La transmission du HHV-7 se fait de façon horizontale, généralement par les sécrétions orales (salive). Le virus est retrouvé de façon ubiquitaire, rendant difficile l’association de symptômes particuliers et de l’infection à HHV-7. Le site le plus important de production et de persistance du HHV-7 se trouve au niveau des glandes salivaires (plus principalement la glande submandibulaire), des régions de l’oropharynx et des cellules mononuclées sanguines. On peut aussi retrouver ce virus aux niveaux des tonsilles, des nœuds lymphatiques et de la moelle épinière. D’autres traces du HHV-7 ont été identifiées au niveau du foie, de l’estomac, des reins et aussi au niveau vaginal, suggérant une transmission sexuelle possible de ce virus.
La transmission directe entre cellules lymphoïdes CD4+ est la méthode la plus efficace pour la propagation de ce micro-organisme.
Toujours in vitro, il a été démontré que le HHV-7 possèdent deux mécanismes différents pour induire la mort cellulaire à son hôte : soit par lyse nécrotique pour les cellules infectées ou par la non-productivité de cellules infectées (apoptose).
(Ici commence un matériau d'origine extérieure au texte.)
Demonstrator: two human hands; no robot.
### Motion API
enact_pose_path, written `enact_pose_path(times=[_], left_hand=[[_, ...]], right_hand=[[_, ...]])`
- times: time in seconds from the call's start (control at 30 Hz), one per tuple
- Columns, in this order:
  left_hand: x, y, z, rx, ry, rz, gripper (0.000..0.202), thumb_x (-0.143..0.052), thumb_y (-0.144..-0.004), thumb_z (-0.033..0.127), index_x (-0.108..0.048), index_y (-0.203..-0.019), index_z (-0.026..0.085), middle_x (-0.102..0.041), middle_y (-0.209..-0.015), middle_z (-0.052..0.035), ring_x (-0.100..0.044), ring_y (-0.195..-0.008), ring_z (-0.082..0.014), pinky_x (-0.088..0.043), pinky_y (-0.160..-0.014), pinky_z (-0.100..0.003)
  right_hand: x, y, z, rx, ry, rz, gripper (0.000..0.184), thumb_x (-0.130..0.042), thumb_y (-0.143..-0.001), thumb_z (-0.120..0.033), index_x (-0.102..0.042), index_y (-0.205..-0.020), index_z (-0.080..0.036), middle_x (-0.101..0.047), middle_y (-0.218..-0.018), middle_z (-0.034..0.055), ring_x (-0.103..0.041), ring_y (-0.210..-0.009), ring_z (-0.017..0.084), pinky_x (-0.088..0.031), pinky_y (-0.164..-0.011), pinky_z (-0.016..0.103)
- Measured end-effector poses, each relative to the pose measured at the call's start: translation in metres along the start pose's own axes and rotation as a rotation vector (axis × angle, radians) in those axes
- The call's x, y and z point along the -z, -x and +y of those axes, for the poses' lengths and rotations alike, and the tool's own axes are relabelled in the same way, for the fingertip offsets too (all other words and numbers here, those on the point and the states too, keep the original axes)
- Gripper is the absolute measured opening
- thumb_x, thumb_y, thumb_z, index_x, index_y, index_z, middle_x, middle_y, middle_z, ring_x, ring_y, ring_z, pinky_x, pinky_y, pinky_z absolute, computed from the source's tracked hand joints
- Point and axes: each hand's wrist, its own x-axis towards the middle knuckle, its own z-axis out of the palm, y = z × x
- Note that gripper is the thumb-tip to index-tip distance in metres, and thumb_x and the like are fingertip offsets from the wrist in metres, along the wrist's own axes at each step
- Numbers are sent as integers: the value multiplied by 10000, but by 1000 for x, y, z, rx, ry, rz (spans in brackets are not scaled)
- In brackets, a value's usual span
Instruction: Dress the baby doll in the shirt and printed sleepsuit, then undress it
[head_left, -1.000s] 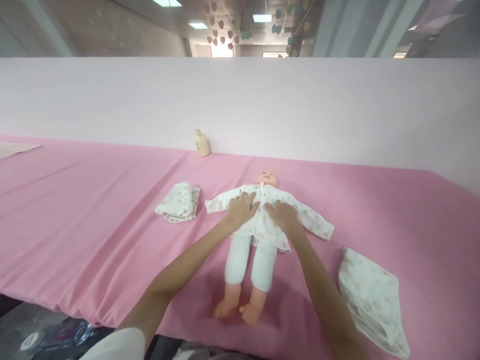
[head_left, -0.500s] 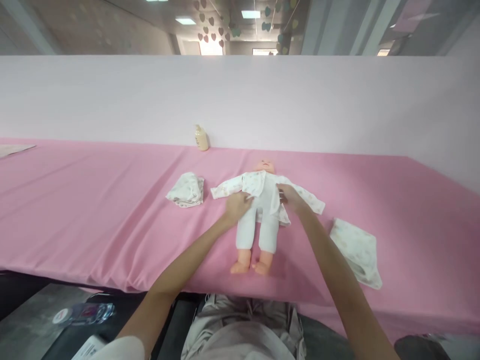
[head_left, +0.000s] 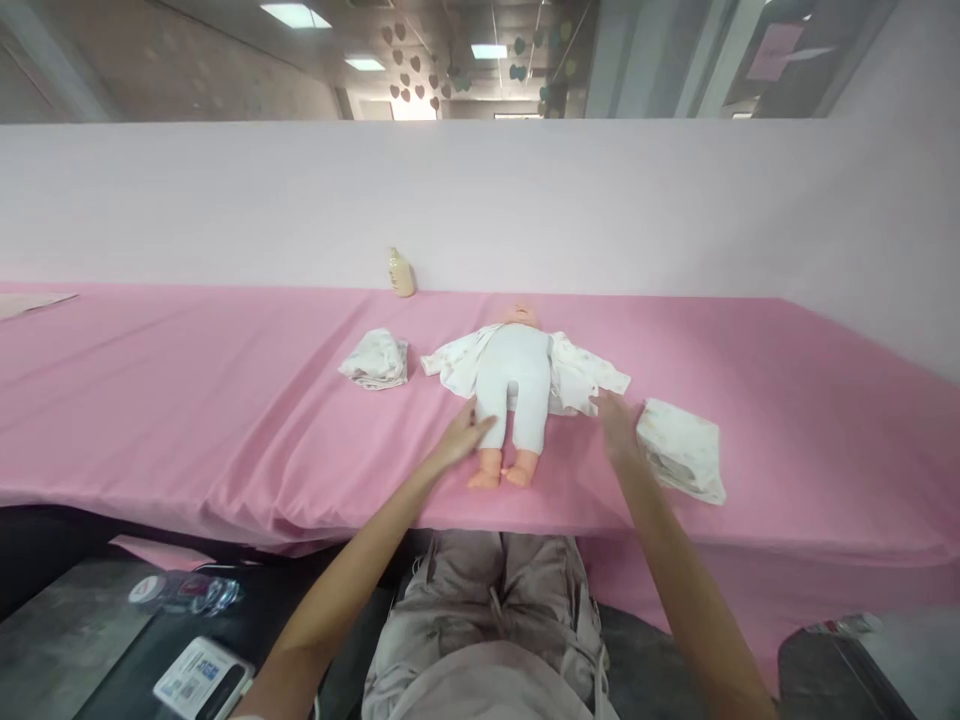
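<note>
A baby doll in a white bodysuit with legs lies on its back, feet towards me. Its white patterned jacket is spread open, with flaps out to both sides and sleeves stretched sideways. My left hand is beside the doll's leg on the left, fingers apart, thumb by the shin. At the lower right edge of the jacket is my right hand, its fingertips by the cloth and fingers looking loosely apart; whether they touch it is hard to make out.
Folded white cloths lie on either side: one left, one right. A cream pump bottle stands by the white wall on the pink sheet. Below the table edge are a plastic bottle and a white device.
The jacket's front flaps have been opened out from the doll's chest to the sides. My left hand has come down beside the leg; my right has moved outward. The view has shifted slightly.
</note>
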Motion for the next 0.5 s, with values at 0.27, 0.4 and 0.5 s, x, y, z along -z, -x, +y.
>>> enact_pose_path(times=[0.27, 0.4, 0.5], left_hand=[[-25, 76, 1, -257, -373, -97, 660, -521, -831, 409, -277, -1369, 113, -391, -1381, -168, -390, -1259, -288, -325, -1046, -442], [-50, 137, -10, -386, -405, 158, 592, -473, -875, 351, -254, -1385, 143, -309, -1433, -163, -279, -1335, -271, -253, -1094, -467], [-82, 189, -17, -543, -304, 128, 431, -449, -891, 279, -385, -1311, 208, -459, -1324, -119, -398, -1258, -241, -341, -1048, -445]], right_hand=[[39, 40, 19, 272, 751, 255, 539, -392, -781, -296, -408, -1256, -43, -346, -1379, 237, -250, -1317, 326, -181, -1032, 579], [78, 49, 52, 249, 1088, 277, 424, -340, -840, -317, -526, -1099, -38, -523, -1170, 244, -412, -1170, 353, -262, -936, 594], [89, 54, 67, 257, 1210, 215, 482, -339, -875, -428, -531, -1116, -58, -584, -1068, 193, -495, -1042, 327, -296, -915, 539]])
La lyse nécrotique implique la mort cellulaire de la cellule infectée. Cette voie de mort cellulaire est induite par la formation de syncitium gigantesques multinucléaires. Ces amas cellulaires contiennent un nombre élevé de virions qui, une fois relâchés du cytoplasme, lyse la cellule.
Le HHV-7 peut affecter les mécanismes de l’apoptose majoritairement dans des cellules seules (i.e. non-infectées), qui sont présentes près de cellules infectées et qui démontrent des caractéristiques de non-viabilité (morphologie apoptotique). En utilisant un inhibiteur de l’ADN polymérase spécifique à HHV-7, l’induction de la mort cellulaire programmée a été aussi inhibée, accordant une certaine crédibilité au HHV-7 quant a son rôle dans l’apoptose de cellules non-infectées.
Le HHV-7 persiste tout au long de la vie. Dans un système in vitro, la réactivation de HHV-7 s’est fait à partir de cellules sanguines mononucléaires périphériques par l’activation de lymphocytes T.
La transplantation d’organe (exemple du foie, des reins et de la moelle osseuse) est une forme de réactivation de HHV-7 extrêmement grave, puisqu’elle occasionne une pathologie dans un hôte immunodéprimé.
Tout d’abord, le lien le plus évident est le tropisme de ces deux virus : tout deux préfèrent de loin les lymphocytes T. Au niveau génomique, les séquences répétées télomériques sont, de l’extrémité gauche du génome, très semblables, mais plus courtes dans le HHV-7. La meilleure façon de différencier ces deux génomes est par l’extrémité droite, ou le HHV-6 lui, présente des séquences télomériques beaucoup plus simples que le HHV-7.
Les différences aux niveaux des ORFs (open reading frame) entre HHV-6 et HHV-7 se trouvent au niveau des séquences U5-U7, U22, U78, U96 et U97 pour le HHV-6, qui correspondent aux ORFs suivants chez HHV-7 : U5-U7, U55A/B et H7.
Au niveau du diagnostique, le HHV-6 et le HHV-7 peuvent être différenciées par technique d’immunofluorescence et par PCR.
L’association pityriasis rosea (PR) et HHV-7 est encore controversée malgré des faits bien établis : ce virus est retrouvé dans le plasma et les cellules sanguines ainsi que dans les lésions cutanées de patients infectés par PR. Le problème majeur reste la séroprévalence élevée chez la majorité des individus, car le taux d’anticorps anti-HHV-7 ne peut pas être considéré comme un élément de réponse.
Dans une étude clinique mené par, entre autres, le département de virologie de l’Université d’Osaka (Japon) , il a été démontré que dans le cas d’un enfant qui n’avait pas d’historique d’exanthème subit et qui ne présentait aucun anticorps à HHV-6, il y avait une séroconversion vers HHV-7. Cette expérience n’a pas été testée sur beaucoup de patients mais la plupart des enfants, bagage immunologique adéquat ou non, manifestaient les symptômes de cette pathologie.
L’ADN de HHV-7 a été retrouvé en grande proportion dans les lésions de cette maladie, ainsi qu’une diminution des protéines herpétiques pendant la rémission. Le lien entre le lichen planus et HHV-7 demande par contre une investigation clinique.